E' forse per questo che in passato molti parroci hanno pensato: "Non fatemi richieste, non datemi consigli, so sbagliare da me!". E hanno ripiegato sulla semplice richiesta di collaborazione. Così magari è successo che non hanno trovato aiuto neanche per pulire la Chiesa. Neanche un adulto che si prestasse ad assistere i ragazzi nel campo sportivo facendo l'educatore anche solo evitando che si cada nel turpiloquio, o che si faccia silenzio mentre c'è contemporaneamente la celebrazione della Messa.
Questa è dunque la novità basilare. Ma essa comporta il superamento di molte difficoltà come vedremo... Ma dovremmo vederle con la decisa determinazione di superarle perché il CPP (come pure i precedenti CPD = Consigli Pastorali Diocesani) sono voluti dal Magistero e quindi dai legittimi Dirigenti autorizzati da Gesù ad essere suo prolungamento sia come Sacerdoti (culto) sia come Profeti (evangelizzazione) sia come Re (pastoralità). Cfr: "Come il Padre ha mandato me, anche io mando voi". (Giovanni 20,21) "Chi ascolta voi ascolta me, chi disprezza voi disprezza me. E chi disprezza me disprezza colui che mi ha mandato." (Luca 10,16)

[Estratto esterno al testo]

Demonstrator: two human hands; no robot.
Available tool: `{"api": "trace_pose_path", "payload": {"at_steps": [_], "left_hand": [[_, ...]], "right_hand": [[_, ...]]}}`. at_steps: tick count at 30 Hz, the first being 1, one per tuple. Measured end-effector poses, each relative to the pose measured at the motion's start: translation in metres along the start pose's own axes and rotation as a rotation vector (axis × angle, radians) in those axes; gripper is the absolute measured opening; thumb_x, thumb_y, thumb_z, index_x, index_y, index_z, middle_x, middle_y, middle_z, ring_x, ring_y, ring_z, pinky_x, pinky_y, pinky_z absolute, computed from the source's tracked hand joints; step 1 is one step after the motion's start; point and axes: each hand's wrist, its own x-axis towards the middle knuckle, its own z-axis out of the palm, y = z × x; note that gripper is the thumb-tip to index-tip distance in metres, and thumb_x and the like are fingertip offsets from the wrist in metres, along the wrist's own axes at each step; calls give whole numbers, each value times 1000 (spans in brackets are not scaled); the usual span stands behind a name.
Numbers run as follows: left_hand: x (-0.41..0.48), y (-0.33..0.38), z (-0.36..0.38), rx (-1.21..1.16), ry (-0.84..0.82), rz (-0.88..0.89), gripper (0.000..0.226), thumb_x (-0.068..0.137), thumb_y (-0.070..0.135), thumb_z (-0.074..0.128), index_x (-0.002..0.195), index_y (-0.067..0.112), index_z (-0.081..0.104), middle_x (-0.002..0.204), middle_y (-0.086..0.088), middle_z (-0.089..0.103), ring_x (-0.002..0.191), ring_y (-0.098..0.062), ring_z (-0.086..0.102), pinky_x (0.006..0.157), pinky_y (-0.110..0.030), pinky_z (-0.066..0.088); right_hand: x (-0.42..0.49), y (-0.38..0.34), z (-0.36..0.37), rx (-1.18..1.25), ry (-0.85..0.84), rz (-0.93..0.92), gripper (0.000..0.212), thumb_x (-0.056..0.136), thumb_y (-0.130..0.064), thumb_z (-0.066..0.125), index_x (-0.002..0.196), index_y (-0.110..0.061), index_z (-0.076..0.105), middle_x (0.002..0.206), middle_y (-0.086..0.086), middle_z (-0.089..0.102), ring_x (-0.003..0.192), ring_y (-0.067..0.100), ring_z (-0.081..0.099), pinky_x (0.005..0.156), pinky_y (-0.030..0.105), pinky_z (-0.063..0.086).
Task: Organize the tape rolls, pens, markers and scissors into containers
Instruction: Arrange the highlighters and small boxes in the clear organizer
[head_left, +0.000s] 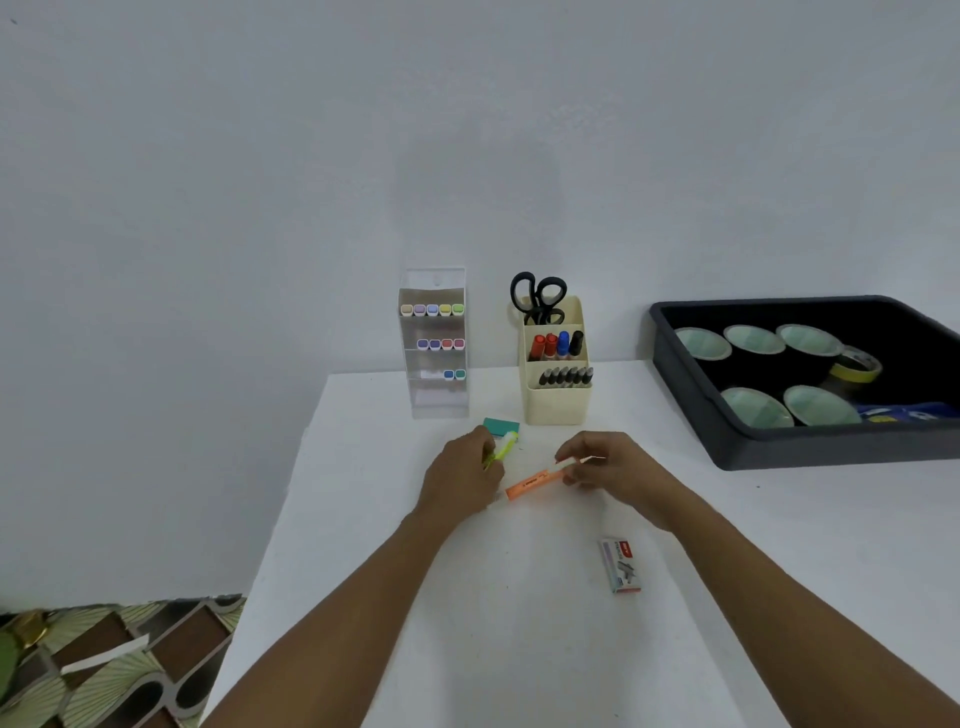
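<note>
My left hand (464, 467) grips a yellow-green highlighter (505, 446) just above the white table (467, 623). My right hand (608, 465) pinches the cap end of an orange highlighter (531, 484) that lies slanted between both hands. Behind them a cream organiser (556, 400) holds black scissors (537, 296), red, blue and black markers (557, 345) and a row of dark pens (565, 376). A clear tiered rack (435, 400) to its left carries pastel markers on three levels. At the right, a black tray (769, 447) contains several tape rolls, one of them a yellow roll (854, 366).
A teal block (501, 426) lies in front of the rack, next to my left hand. A small staples box (621, 565) rests on the table near my right forearm. A patterned floor shows past the table's left edge. A plain wall stands behind.
</note>
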Motion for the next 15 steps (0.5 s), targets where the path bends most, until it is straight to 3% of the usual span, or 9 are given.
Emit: {"api": "trace_pose_path", "payload": {"at_steps": [3,8,12,15], "left_hand": [[2,-4,-10,-281,-14,-45,10,94,15,55,101,21,52,98,-6,64,78,-16,58,66,-23,46],[-6,-7,-27,-623,-111,-114,15,100,14,43,98,13,57,88,-7,61,71,-13,57,68,-28,49],[-9,-12,-28,-500,-259,-114,8,95,21,57,96,18,65,105,-6,65,90,-16,58,79,-27,48],[-10,-9,-27,-488,-327,-74,11,90,16,66,101,12,67,105,-5,69,86,-10,60,80,-21,48]], "right_hand": [[-2,-8,0,333,43,58,14,90,1,61,99,-5,69,101,18,69,89,28,71,82,33,59],[8,-18,19,407,112,111,14,90,-2,62,102,-7,67,100,16,70,91,28,70,83,33,59],[10,-23,38,443,138,69,14,89,1,62,102,-3,67,99,16,71,88,25,71,80,31,59],[9,-27,46,477,171,15,14,89,3,62,100,-3,67,103,14,70,91,26,70,78,29,59]]}}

E tuttavia mentre sulla funzione cultuale (sacerdozio) e quella evangelizzante (evangelizzazione/profezia) non si discute, perché la competenza e l'autorità del clero sono garantite dallo Spirito Santo, sulla funzione pastorale è messa in gioco anche la razionalità umana. Essa funzionerà diversamente, e quindi più o meno bene, a seconda se il consacrato ha determinati talenti; se lui per primo è obbediente al Vescovo, se ha esperienza, prudenza, pazienza, capacità di ascolto, saggezza, rispetto, benevolenza, insomma tutte le virtù necessarie per rendersi amichevole e capace di promuovere la comunione... ivi compresa la conoscenza della mentalità italiana e la conoscenza della lingua per esprimersi con proprietà. Insomma in certe cose deve essere disposto a farsi aiutare non pretendendo che la consacrazione, oltre i poteri soprannaturali sul sacro, gli conferisca le competenze naturali che sono di ragione. Sarà quindi una bella faticata reciproca che sicuramente vedrà, strada facendo, molti ripensamenti e allontanamenti. E perciò l'opera avrà bisogno di essere coltivata con assiduità e determinazione da chi la intraprende.